__Problem__
From the listing below, pull out every line where the string "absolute" appears.

__Information shown__
◆ ◆ ◆ ◆ ◆

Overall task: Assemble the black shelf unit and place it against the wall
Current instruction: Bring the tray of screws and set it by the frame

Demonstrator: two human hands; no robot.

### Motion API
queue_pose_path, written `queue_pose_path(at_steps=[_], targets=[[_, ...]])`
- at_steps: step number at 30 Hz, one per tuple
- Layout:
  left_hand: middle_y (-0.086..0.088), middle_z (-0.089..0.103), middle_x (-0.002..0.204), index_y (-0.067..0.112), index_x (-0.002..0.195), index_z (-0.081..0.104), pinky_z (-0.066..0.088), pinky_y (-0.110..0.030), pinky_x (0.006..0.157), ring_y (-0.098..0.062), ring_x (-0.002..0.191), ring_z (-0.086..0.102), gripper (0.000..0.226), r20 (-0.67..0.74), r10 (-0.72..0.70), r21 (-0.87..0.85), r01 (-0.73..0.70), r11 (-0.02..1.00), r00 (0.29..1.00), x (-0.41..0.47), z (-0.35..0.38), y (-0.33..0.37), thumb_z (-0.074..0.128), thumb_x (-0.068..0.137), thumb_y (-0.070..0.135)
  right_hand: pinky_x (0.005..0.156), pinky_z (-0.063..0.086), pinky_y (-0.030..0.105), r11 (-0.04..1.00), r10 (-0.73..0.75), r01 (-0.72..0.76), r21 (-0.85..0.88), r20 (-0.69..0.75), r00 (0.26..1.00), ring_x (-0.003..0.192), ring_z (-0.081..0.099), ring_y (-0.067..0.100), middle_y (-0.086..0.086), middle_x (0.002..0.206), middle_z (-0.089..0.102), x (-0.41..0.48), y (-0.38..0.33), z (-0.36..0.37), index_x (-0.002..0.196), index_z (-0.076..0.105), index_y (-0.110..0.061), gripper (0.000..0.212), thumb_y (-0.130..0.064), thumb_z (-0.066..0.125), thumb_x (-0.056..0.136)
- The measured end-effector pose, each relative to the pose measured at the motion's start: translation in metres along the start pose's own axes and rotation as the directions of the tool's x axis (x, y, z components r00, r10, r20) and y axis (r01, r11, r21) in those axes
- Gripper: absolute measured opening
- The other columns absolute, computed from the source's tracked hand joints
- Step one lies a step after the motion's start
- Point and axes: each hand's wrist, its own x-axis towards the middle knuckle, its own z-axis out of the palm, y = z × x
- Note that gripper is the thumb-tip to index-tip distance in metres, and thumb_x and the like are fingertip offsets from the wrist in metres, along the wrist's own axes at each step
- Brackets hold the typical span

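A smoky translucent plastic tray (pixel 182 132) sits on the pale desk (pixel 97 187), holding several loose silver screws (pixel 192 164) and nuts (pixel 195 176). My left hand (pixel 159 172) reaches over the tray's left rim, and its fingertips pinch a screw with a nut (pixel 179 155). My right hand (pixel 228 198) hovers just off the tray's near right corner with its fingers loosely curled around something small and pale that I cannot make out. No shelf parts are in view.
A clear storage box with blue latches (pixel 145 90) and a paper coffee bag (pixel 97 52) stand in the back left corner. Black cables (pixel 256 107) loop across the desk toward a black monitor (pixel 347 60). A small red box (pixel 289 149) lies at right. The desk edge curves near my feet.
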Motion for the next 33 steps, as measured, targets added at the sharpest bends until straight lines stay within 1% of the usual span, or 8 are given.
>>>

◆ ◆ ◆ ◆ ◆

__Solution to the exercise__
- Gripper: absolute measured opening
- The other columns absolute, computed from the source's tracked hand joints

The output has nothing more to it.